▶ PROBLEM DESCRIPTION:
Count the lines below that include "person". Only the number should be given.

▶ Collection entries:
▬▬▬▬▬▬▬▬▬▬
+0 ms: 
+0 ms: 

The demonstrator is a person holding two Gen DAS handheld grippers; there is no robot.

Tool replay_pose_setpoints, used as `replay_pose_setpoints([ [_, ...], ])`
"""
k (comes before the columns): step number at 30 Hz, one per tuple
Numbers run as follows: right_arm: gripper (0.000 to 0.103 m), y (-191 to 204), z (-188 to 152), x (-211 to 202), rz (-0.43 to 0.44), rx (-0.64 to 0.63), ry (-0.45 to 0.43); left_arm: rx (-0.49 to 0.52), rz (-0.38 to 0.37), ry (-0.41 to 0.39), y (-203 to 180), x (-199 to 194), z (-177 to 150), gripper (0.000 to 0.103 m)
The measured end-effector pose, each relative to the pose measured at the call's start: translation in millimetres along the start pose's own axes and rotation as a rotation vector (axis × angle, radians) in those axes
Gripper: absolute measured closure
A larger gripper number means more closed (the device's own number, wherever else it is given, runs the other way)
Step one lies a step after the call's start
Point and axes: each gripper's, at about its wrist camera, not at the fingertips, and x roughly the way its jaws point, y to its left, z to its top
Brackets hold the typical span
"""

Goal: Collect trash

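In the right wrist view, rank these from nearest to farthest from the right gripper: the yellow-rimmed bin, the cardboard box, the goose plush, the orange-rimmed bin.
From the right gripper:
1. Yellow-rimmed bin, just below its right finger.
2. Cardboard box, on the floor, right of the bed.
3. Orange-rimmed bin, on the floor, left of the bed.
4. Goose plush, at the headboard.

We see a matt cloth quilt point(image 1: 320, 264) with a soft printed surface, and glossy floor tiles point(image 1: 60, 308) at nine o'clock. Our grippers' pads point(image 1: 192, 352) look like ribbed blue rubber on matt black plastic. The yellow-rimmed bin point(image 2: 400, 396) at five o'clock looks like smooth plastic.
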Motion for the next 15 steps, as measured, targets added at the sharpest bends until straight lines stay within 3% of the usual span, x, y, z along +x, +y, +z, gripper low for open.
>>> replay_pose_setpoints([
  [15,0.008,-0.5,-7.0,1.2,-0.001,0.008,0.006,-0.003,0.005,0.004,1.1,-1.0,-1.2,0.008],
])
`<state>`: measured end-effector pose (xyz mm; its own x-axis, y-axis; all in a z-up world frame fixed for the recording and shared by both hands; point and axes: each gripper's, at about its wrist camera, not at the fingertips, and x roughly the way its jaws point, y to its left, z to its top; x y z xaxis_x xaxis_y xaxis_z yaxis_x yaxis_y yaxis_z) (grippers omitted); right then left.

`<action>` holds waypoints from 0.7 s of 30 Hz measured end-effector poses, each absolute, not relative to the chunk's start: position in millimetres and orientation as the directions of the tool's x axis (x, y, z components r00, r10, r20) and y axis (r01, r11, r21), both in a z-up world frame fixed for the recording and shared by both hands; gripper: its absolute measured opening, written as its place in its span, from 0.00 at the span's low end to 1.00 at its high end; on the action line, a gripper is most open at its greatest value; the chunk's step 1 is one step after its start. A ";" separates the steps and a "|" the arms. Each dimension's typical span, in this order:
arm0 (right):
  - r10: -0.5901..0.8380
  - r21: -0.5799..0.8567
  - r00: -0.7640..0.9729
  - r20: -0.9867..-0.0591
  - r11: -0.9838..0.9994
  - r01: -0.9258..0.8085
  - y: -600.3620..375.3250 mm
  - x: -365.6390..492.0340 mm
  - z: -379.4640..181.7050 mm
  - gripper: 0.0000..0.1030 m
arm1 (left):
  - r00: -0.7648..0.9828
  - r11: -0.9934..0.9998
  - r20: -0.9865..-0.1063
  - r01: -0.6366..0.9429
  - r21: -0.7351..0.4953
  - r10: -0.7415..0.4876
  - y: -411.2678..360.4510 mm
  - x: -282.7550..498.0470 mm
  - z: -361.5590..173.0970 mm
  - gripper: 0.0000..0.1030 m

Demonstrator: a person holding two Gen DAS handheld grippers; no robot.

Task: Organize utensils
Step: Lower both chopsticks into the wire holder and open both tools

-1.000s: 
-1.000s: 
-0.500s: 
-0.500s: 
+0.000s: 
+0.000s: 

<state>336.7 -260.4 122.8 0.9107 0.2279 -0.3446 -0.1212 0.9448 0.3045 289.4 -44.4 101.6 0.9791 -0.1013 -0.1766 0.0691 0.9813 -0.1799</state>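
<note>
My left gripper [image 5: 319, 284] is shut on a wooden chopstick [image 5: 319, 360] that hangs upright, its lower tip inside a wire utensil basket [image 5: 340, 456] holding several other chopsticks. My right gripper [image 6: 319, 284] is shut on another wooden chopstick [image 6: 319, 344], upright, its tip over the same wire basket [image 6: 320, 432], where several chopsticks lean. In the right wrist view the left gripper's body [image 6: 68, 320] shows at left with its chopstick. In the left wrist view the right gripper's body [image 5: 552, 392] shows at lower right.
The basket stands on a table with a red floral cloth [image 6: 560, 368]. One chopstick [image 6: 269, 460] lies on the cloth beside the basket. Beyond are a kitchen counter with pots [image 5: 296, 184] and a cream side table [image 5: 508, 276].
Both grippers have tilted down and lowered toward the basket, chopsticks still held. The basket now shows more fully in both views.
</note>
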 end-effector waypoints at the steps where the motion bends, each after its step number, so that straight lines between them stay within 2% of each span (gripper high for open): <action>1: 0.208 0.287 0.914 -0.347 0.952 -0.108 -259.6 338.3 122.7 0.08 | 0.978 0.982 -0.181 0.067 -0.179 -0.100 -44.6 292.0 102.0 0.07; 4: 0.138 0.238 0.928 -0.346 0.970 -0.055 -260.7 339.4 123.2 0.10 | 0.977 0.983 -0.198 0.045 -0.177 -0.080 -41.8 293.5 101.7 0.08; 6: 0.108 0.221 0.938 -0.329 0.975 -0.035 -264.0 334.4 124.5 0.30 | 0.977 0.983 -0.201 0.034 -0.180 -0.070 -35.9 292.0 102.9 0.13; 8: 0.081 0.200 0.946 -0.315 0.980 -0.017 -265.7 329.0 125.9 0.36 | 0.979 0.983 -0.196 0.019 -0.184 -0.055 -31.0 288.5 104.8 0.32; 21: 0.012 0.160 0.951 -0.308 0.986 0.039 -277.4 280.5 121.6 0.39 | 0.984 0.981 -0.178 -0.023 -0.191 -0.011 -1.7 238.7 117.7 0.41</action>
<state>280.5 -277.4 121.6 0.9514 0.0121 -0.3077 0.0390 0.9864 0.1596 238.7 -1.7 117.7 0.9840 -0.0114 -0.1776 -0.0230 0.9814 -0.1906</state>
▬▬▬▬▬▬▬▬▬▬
▶ YOUR RESPONSE:
2